▶ [TASK TO CARRY OUT]: Reprint the whole of the data exactly.
═════ PROVIDED INFORMATION ═════
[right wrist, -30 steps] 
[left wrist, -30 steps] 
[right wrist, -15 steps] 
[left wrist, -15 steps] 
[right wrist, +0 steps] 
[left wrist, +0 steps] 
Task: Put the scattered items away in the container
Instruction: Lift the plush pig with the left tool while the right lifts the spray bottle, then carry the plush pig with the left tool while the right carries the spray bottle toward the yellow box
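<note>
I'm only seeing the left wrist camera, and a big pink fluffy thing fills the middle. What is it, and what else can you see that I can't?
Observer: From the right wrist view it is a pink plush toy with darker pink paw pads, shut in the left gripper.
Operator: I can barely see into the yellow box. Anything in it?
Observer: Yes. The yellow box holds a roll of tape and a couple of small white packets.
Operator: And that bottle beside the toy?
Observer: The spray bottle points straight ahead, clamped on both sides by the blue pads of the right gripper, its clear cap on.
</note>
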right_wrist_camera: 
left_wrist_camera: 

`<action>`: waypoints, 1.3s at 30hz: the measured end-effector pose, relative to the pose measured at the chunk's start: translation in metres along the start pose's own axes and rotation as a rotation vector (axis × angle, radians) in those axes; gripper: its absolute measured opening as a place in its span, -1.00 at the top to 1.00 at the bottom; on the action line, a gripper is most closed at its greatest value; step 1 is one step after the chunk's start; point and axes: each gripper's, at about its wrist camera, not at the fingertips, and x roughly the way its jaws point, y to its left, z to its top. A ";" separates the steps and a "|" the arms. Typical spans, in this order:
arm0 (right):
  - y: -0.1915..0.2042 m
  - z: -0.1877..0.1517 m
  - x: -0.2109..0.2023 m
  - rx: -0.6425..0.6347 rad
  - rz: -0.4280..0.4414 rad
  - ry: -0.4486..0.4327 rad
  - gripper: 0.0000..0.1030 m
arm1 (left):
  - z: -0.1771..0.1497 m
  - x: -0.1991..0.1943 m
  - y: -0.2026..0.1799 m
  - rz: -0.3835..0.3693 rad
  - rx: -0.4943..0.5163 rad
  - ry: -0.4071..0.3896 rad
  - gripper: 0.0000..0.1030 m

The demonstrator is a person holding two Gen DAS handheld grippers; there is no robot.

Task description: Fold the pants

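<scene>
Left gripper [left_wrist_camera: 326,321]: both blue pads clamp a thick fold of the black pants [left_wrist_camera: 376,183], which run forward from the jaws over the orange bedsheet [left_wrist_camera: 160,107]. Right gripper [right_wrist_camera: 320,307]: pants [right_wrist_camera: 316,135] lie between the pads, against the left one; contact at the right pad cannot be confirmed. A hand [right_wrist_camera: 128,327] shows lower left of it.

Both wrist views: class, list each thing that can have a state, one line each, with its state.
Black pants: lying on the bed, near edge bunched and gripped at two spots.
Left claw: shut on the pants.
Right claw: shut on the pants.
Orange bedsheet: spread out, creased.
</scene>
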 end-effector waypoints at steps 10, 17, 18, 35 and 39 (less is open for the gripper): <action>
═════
▶ [EXERCISE SOLUTION]:
[right wrist, -30 steps] 
[left wrist, -30 steps] 
[right wrist, -15 steps] 
[left wrist, -15 steps] 
[right wrist, +0 steps] 
[left wrist, +0 steps] 
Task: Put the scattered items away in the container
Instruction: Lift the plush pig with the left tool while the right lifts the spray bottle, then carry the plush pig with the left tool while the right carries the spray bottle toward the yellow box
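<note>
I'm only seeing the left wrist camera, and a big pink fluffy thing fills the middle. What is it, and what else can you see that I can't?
Observer: From the right wrist view it is a pink plush toy with darker pink paw pads, shut in the left gripper.
Operator: I can barely see into the yellow box. Anything in it?
Observer: Yes. The yellow box holds a roll of tape and a couple of small white packets.
Operator: And that bottle beside the toy?
Observer: The spray bottle points straight ahead, clamped on both sides by the blue pads of the right gripper, its clear cap on.
</note>
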right_wrist_camera: 
left_wrist_camera: 

`<action>`: waypoints, 1.3s at 30hz: the measured end-effector pose, relative to the pose measured at the chunk's start: translation in metres along the start pose's own axes and rotation as a rotation vector (axis × angle, radians) in those axes; gripper: its absolute measured opening as a place in its span, -1.00 at the top to 1.00 at the bottom; on the action line, a gripper is most closed at its greatest value; step 1 is one step after the chunk's start; point and axes: each gripper's, at about its wrist camera, not at the fingertips, and x roughly the way its jaws point, y to its left, z to its top. A ";" separates the steps and a "|" the arms. Typical spans, in this order:
arm0 (right):
  - y: -0.1915..0.2042 m
  - z: -0.1877..0.1517 m
  - x: -0.2109..0.2023 m
  - rx: -0.6425..0.6347 rad
  - rz: -0.4280..0.4414 rad
  - ry: -0.4486..0.4327 rad
  - gripper: 0.0000..0.1030 m
arm1 (left):
  - z: -0.1771..0.1497 m
  - x: -0.1991..0.1943 m
  - y: -0.2026..0.1799 m
  - rz: -0.3835..0.3693 rad
  - rx: -0.4943..0.5163 rad
  - ry: -0.4071..0.3896 rad
  - gripper: 0.0000..0.1030 m

The demonstrator is a person holding two Gen DAS handheld grippers; there is no robot.

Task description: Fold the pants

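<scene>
Left gripper [left_wrist_camera: 326,321]: both blue pads clamp a thick fold of the black pants [left_wrist_camera: 376,183], which run forward from the jaws over the orange bedsheet [left_wrist_camera: 160,107]. Right gripper [right_wrist_camera: 320,307]: pants [right_wrist_camera: 316,135] lie between the pads, against the left one; contact at the right pad cannot be confirmed. A hand [right_wrist_camera: 128,327] shows lower left of it.

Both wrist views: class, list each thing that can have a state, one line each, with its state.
Black pants: lying on the bed, near edge bunched and gripped at two spots.
Left claw: shut on the pants.
Right claw: shut on the pants.
Orange bedsheet: spread out, creased.
</scene>
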 end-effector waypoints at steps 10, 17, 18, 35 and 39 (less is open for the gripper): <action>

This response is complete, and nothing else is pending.